We noticed that the TCP payload of some packets was empty (all zero) when transmitted by a virtual machine using SR-IOV an the ixgbevf driver.
This happens rarely, but when it happens, all retransmitted packets suffer from the same problem.
When we disable tx-scatter-gather on the sender, the problem never occurs.
ethtool -K eth0 sg off
In the following captures the transmitter is at the right side and the receiver at the left side. The receiving side is actually captured using a port mirror on the switch and an intermediate host to make the capture.
The TCP checksum at the transmitter is incorrect, but that's because of tx checksum offloading. The TCP checksum at the left (receiver) is what you would expect if the TCP payload would have been correct.

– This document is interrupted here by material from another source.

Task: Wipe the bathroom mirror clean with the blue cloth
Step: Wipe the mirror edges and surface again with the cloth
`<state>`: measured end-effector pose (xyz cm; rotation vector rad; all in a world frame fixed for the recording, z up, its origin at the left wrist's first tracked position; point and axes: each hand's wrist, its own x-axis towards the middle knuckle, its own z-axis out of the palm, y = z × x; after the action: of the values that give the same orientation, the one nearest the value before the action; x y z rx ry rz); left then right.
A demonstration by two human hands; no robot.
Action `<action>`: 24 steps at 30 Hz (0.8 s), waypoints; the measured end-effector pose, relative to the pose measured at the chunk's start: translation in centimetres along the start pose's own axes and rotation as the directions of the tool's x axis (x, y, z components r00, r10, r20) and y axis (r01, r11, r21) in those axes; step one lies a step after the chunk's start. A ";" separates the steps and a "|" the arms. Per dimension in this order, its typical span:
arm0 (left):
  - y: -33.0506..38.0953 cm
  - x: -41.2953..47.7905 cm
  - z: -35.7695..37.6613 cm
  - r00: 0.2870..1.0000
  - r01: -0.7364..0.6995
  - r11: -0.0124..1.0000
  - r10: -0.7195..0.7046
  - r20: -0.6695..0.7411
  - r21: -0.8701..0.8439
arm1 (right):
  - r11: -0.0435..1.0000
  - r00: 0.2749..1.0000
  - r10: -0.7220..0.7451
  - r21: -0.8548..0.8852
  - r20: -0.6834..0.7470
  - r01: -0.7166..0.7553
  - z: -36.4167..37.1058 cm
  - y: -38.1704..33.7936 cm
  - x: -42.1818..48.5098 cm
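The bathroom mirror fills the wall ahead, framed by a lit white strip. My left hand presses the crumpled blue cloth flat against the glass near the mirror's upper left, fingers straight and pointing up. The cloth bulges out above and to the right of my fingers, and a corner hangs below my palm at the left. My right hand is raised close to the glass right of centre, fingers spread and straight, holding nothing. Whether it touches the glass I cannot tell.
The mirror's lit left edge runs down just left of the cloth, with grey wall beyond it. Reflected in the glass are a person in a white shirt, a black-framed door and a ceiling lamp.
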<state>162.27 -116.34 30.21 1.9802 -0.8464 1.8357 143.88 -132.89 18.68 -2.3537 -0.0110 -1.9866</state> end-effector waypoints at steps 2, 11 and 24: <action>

The TCP payload at the left only contains zeros.
In another capture, we noticed that the corrupt TCP payload appeared to contain references to kernel objects. This made us believe the issue was caused by pointing to the wrong location in memory.
System information:
Server HP ProLiant BL460c Gen8 with 32 GB RAM
Dual Intel(R) Xeon(R) CPU E5-2658 0 @ 2.10GHz
NIC: HP 560FLB based on Intel 82599
OS: CentOS release 6.8
Drivers ixgbe: 4.2.1-k and ixgbevf 2.12.1-k
The same issue was noticed on several servers including a ProLiant DL360p Gen8 with HP 2-port 561FLR-T based on Intel X540.